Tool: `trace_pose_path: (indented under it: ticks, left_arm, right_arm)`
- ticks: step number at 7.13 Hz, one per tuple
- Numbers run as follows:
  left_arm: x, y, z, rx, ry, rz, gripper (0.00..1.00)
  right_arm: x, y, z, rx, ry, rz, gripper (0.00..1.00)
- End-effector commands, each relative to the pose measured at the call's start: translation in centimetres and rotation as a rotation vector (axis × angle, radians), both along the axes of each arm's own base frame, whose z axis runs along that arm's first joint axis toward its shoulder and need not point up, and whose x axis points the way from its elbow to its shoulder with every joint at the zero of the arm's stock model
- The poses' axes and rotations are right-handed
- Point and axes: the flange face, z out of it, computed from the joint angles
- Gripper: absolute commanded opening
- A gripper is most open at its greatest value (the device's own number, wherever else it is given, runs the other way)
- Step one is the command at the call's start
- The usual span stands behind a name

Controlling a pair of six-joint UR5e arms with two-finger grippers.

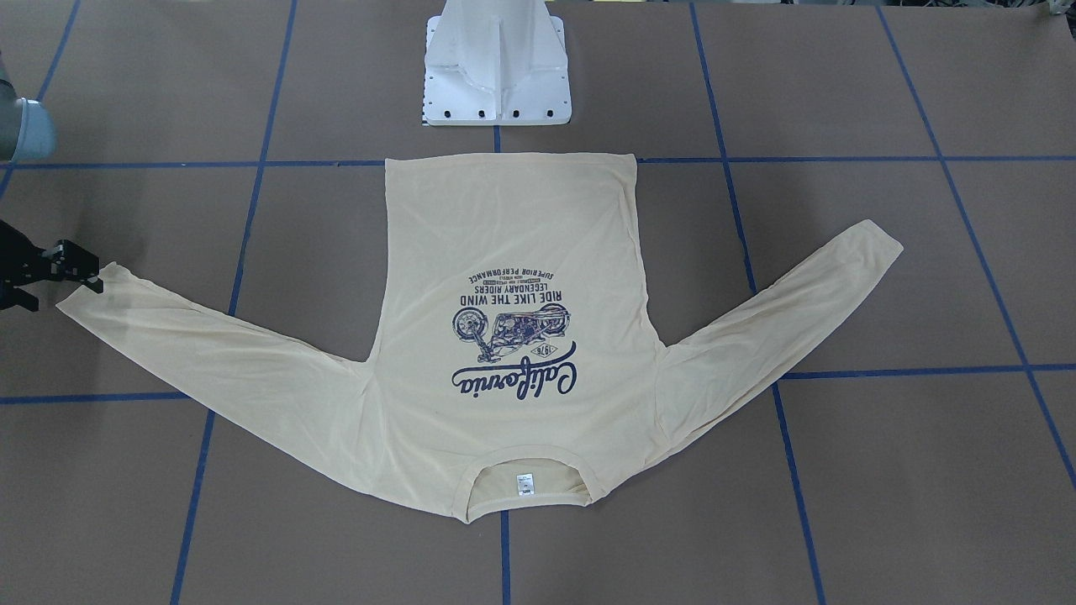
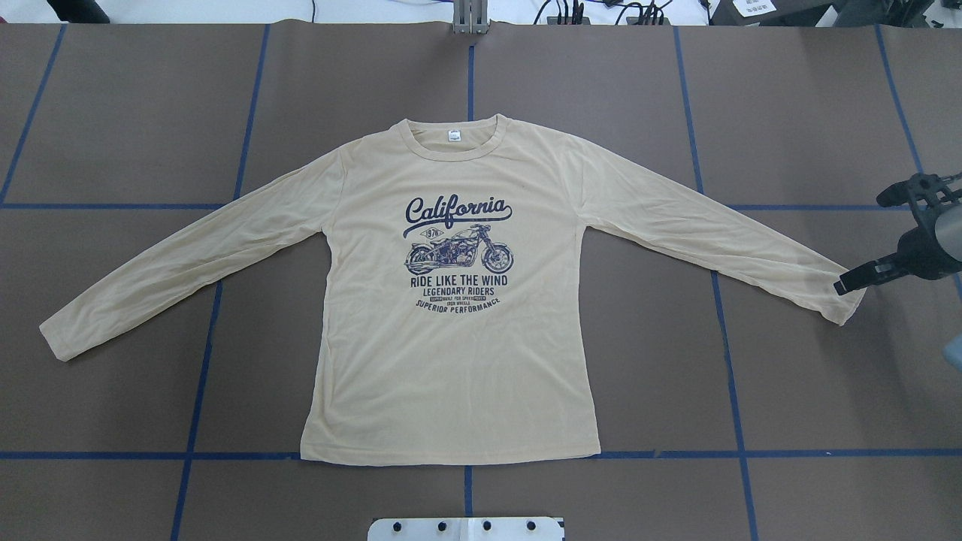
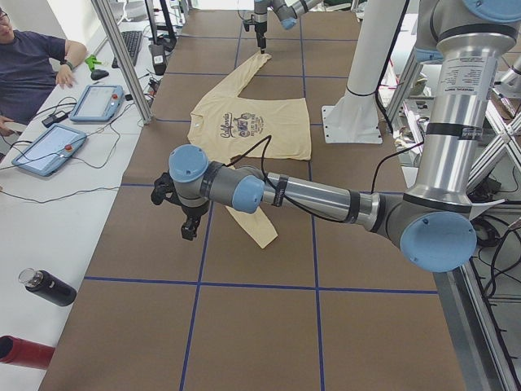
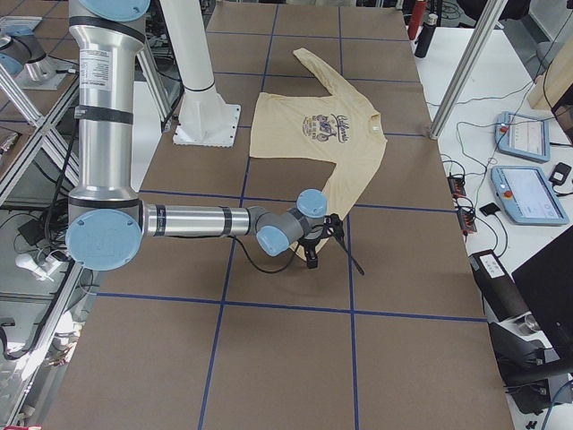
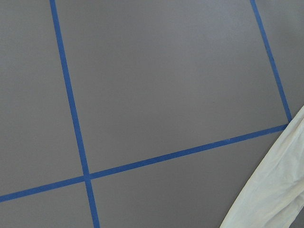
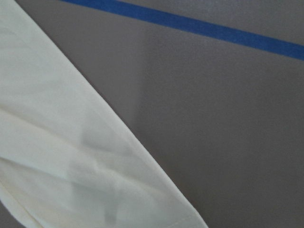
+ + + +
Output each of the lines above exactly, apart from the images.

Tool: `trace_pose_path: (indented under it: ticks, left_arm, right_arm)`
- ticks: step number at 7.13 Hz, one per tuple
- Numbers run as follows:
  left_arm: x, y, z, rx, ry, rz, gripper (0.00..1.00)
  right_arm: x, y, z, rx, ry, rz, gripper (0.00..1.00)
- End-effector commands, each relative to the pose measured at the call's start: translation in centimetres and rotation as a rotation vector (axis × angle, radians), both along the axes of each arm's own base frame, whose z axis runs along that arm's first joint axis toward its shoulder and need not point up, and whose x axis points the way from its elbow to its shoulder with every joint at the zero of the arm's stock model
- The poses' axes and rotations are right-handed
- Point and axes: the flange face, z out of it, computed from the joint angles
- Gripper: absolute commanded opening
- A gripper is most open at its greatest value (the device's own number, wherever else it is given, runs the other way)
- Step one is the command at the call's start
- The usual span stands behind a name

Controlling a pair of six-joint UR5e arms with two-finger grippers.

With that, the answer is finished.